The Dunning-Kruger Effect in Large Language Models: An Empirical Study of Confidence Calibration

This empirical study demonstrates that large language models exhibit a Dunning-Kruger-like cognitive bias, where poorly performing models display significantly higher overconfidence and worse calibration than their more accurate counterparts.

Sudipta Ghosh, Mrityunjoy Panday

Published Thu, 12 Ma
📖 4 min read☕ Coffee break read

Imagine you are hiring a team of experts to solve a series of tricky puzzles. You ask each expert to solve a puzzle and then tell you, "How sure are you that your answer is right?" on a scale of 0 to 100.

This paper is like a report card on four different AI "experts" (Large Language Models) to see if they are honest about how smart they actually are. The researchers discovered something funny and slightly scary: The AI models that are the worst at solving the puzzles are the ones who are the most arrogant about their answers.

Here is the breakdown using simple analogies:

1. The "Dunning-Kruger" Effect (The Clueless Confident)

You've probably heard of the "Dunning-Kruger effect." It's a psychological term for when someone knows very little about a subject but is 100% convinced they are a genius. They don't know enough to realize they are wrong.

The researchers found that AI models do the exact same thing.

  • The "Kimi K2" Model: This AI was like a student who failed a math test with a score of 23%, but when asked, "How sure are you?" it shouted, "I'm 95% sure I'm right!" It was confidently wrong.
  • The "Claude Haiku 4.5" Model: This AI was like a wise professor. It got 75% of the answers right, but more importantly, it knew when it was guessing. If it was unsure, it said, "I'm only 60% sure." If it was sure, it said, "I'm 90% sure."

2. The Four Contestants

The study tested four different AI models on 24,000 different questions (like trivia, science, and logic puzzles).

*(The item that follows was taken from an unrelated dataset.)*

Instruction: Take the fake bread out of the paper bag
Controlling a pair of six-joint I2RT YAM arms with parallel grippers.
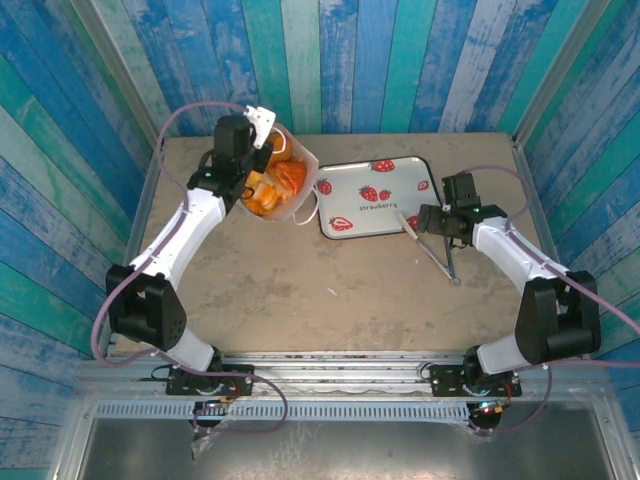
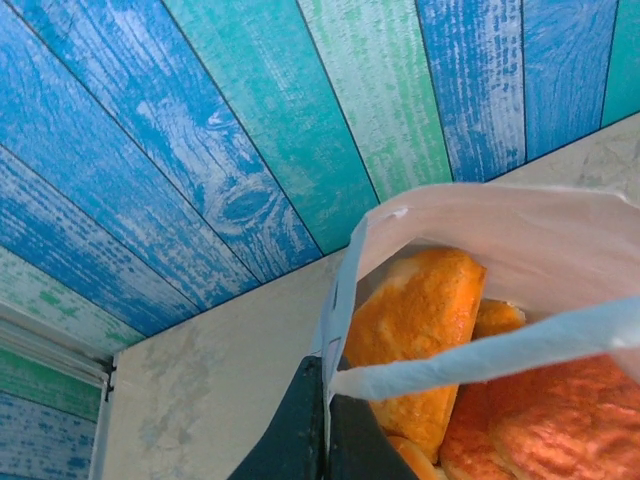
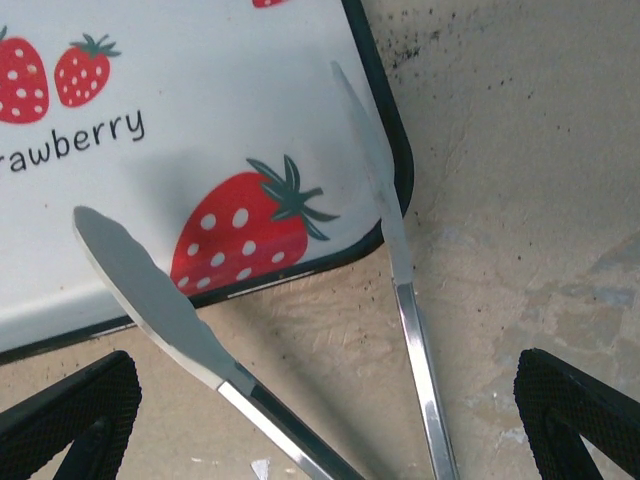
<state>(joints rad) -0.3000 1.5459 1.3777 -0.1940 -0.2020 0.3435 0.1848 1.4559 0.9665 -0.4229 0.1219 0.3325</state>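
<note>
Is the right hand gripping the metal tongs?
No, the right hand is wide open, its fingers standing apart on either side of the tongs without touching them.

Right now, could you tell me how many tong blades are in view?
2 tong blades: one over the strawberry tray, left of the big strawberry; the other crossing the tray's corner rim.
</note>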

  • Kimi K2 (The Arrogant Novice): It got the lowest score (23.3%) but had the highest confidence (95.7%). It was so overconfident that its "Calibration Error" (a score measuring how honest it is) was terrible. It's like a driver who drives very poorly but insists they are the best driver in the world.
  • Gemini 2.5 Pro (The High-Achieving Robot): This one got the highest score (80.9%), but it was a bit rigid. It was almost always 99% sure, even when it made mistakes. It's like a confident friend who is usually right but never admits when they might be wrong.
  • Gemini 2.5 Flash (The Fast & Confident): Similar to the Pro version, it was fast and very confident, but slightly less accurate.
  • Claude Haiku 4.5 (The Honest Expert): This was the star of the show. It didn't just get the most answers right; it was the most honest. It adjusted its confidence based on how hard the question was. Sometimes it was humble ("I'm not sure"), and sometimes it was confident. This is exactly what we want from an AI.

3. Why Does This Matter? (The "High-Stakes" Problem)

Why should you care if an AI is overconfident?

Imagine you are a doctor using an AI to diagnose a patient.

  • The Honest AI (Claude): Says, "I think this is a broken leg, but I'm only 60% sure. You should get an X-ray to be safe." -> Safe.
  • The Arrogant AI (Kimi): Says, "This is definitely a broken leg, and I am 99% sure!" (Even though it's actually a sprain). -> Dangerous.

If the AI is overconfident, you might trust it blindly and make a terrible decision. The paper warns that the "dumbest" AIs are the most dangerous because they lie to you by sounding so sure.

4. The Big Takeaway

The main lesson from this paper is: Don't just look at how many questions an AI gets right. Look at how honest it is about its mistakes.

  • Bad Calibration: An AI that gets 20% right but says "I'm 100% sure" is a liar.
  • Good Calibration: An AI that gets 75% right and says "I'm 75% sure" is a reliable partner.

The researchers concluded that for AI to be safe to use in real life (like in hospitals or courts), we need to stop just measuring "accuracy" and start measuring "honesty." We need to pick the AI that knows what it doesn't know, rather than the one that thinks it knows everything.